In one of the leading English cases from 2000, two companies holding waste management licences (as they then were) had both gone into compulsory liquidation.1 The licences, under which the licence holders had remediation obligations, remained in force. On an application to disclaim, the Court of Appeal held that the licences were property that could be disclaimed as onerous under section 178 even though this had the effect of terminating the obligations. The court considered that the words of the then relevant legislation that "the licence shall continue in force until it is revoked…or its surrender is accepted" were not irreconcilable with section 178.
Subsequent English case law has gone even further. In the Hillridge case in 2004, the operator had made financial provision for its licence obligations via a trust fund. The operator went into liquidation, the liquidators disclaimed the licence and the court was concerned with the fate of the trust fund. The High Court ruled that the liquidators were not entitled to the fund, as their disclaimer of the licence operated so as to disclaim their interest in the fund as well.
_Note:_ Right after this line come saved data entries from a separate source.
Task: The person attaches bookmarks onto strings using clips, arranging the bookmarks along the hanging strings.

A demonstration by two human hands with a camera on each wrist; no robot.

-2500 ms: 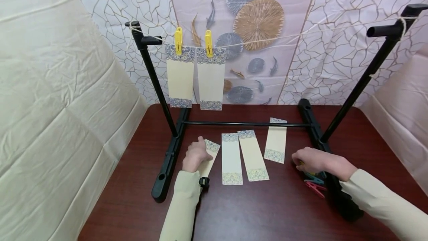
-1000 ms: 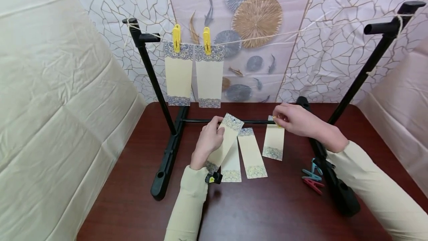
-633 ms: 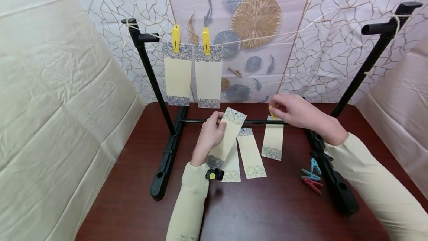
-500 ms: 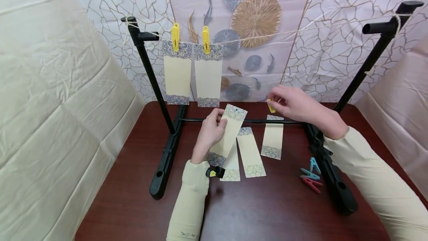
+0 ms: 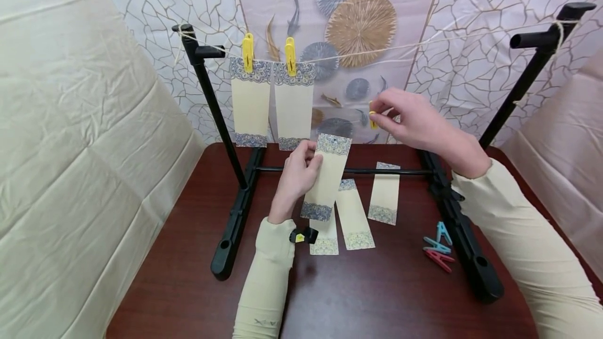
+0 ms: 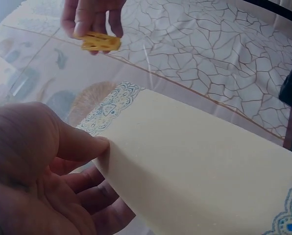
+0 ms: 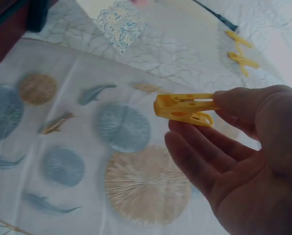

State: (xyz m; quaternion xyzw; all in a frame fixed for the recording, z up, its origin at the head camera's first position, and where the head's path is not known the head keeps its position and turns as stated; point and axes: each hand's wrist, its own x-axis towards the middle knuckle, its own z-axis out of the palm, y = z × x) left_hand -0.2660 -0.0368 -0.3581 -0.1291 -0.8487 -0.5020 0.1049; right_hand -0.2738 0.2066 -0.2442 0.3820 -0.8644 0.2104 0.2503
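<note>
My left hand (image 5: 298, 174) pinches a cream bookmark card (image 5: 327, 177) by its left edge, thumb on the front face. Lacy blue bands run across both ends of the card, which is raised over the table and leans slightly. To the right and higher, my right hand (image 5: 414, 116) pinches a yellow clothespin (image 7: 185, 107) between thumb and fingers, its nose pointing away from the palm. Two similar cards, one cream (image 5: 250, 109) and one whiter (image 5: 294, 109), hang from the string (image 5: 358, 58) behind, each under a yellow clothespin (image 5: 247, 53).
Several more cards lie on the table, including a tilted one (image 5: 355, 218) and one by the crossbar (image 5: 383, 198). Blue (image 5: 438, 245) and red clothespins (image 5: 439, 260) lie beside the right foot (image 5: 471, 255) of the black stand. Its left post (image 5: 216, 114) rises at the left.
My left hand has picked a card off the table and brought it up and rightward. My right hand has taken a yellow clothespin from beside the right foot and risen with it, moving left.
</note>
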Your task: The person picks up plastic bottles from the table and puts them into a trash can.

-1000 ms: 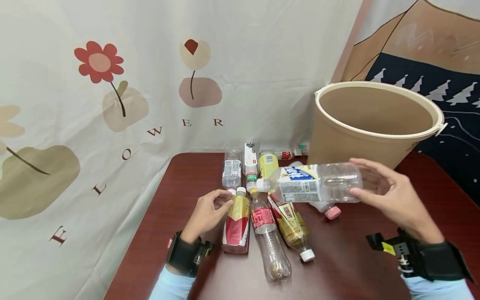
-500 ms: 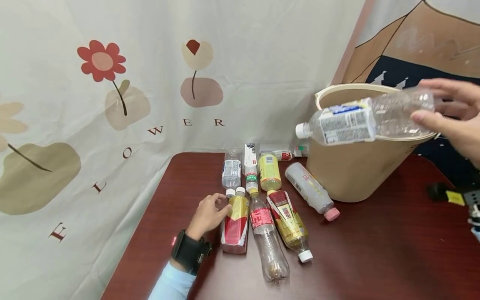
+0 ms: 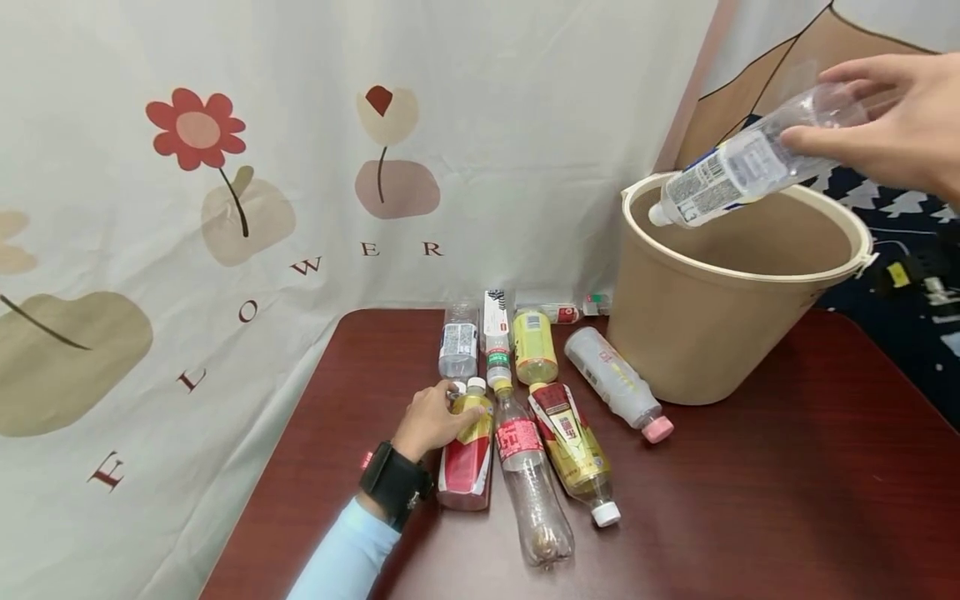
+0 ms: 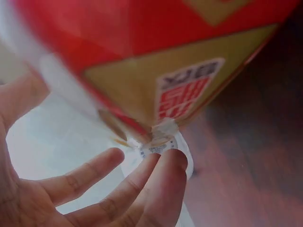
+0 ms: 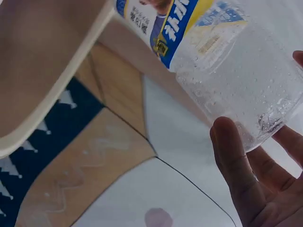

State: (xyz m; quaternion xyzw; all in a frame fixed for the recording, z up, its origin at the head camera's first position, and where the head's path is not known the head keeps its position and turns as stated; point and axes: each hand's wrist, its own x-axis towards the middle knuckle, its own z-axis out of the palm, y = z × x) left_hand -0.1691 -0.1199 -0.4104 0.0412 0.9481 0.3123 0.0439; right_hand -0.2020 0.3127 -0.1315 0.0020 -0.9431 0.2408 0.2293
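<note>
My right hand [image 3: 892, 117] grips a clear plastic bottle [image 3: 720, 183] by its base, thumb on one side and fingers on the other. The bottle has a blue, white and yellow label and tilts down, its white cap over the opening of the beige bucket [image 3: 667, 333]. Droplets show inside it in the right wrist view. On the table, my left hand [image 3: 435, 421] rests at the upper part of a red-and-yellow labelled bottle [image 3: 465, 462], thumb by its label and fingers near the white caps. Loosely extended fingers [image 4: 161, 189] show beneath that bottle in the left wrist view.
Beside the left hand lie a red-labelled clear bottle [image 3: 532, 492] and another red-and-yellow bottle [image 3: 573, 450]. A pink-capped bottle [image 3: 611, 375] lies close to the bucket. Behind are a yellow-labelled bottle [image 3: 535, 346] and several clear ones. A printed curtain [image 3: 510, 125] hangs behind the table.
My right hand has carried the clear bottle up and right from above the table to over the bucket, tipping its cap downward. My left hand has shifted slightly onto the red-and-yellow bottle.
</note>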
However, contrary to the Environment Agency’s arguments, the Agency was not entitled to the fund either (to use it to clean up the land) because the fund could only be used while the licence was in force. The fund therefore became bona vacantia and reverted to the Crown.2
The SCC case in Scotland serves as a reminder of the onerous obligations that insolvency practitioners may face in dealing with particular types of insolvent company, or environmental liabilities associated with land owned or occupied by that company. Insolvency practitioners should be mindful of these and should carry out as much due diligence as possible prior to the onset of any insolvency process. Contaminated land itself (as distinct from environmental licences and permits) may well fall within the definition of onerous property, although there is uncertainty around the ability to disclaim liabilities in respect of land that a company may have polluted but no longer owns or occupies.
The most pragmatic approach may well be to seek to disclaim onerous licences as soon as possible once the licences are no longer required, since many environmental licences will not be capable of immediate surrender or termination unless and until expensive clean-up works have been carried out.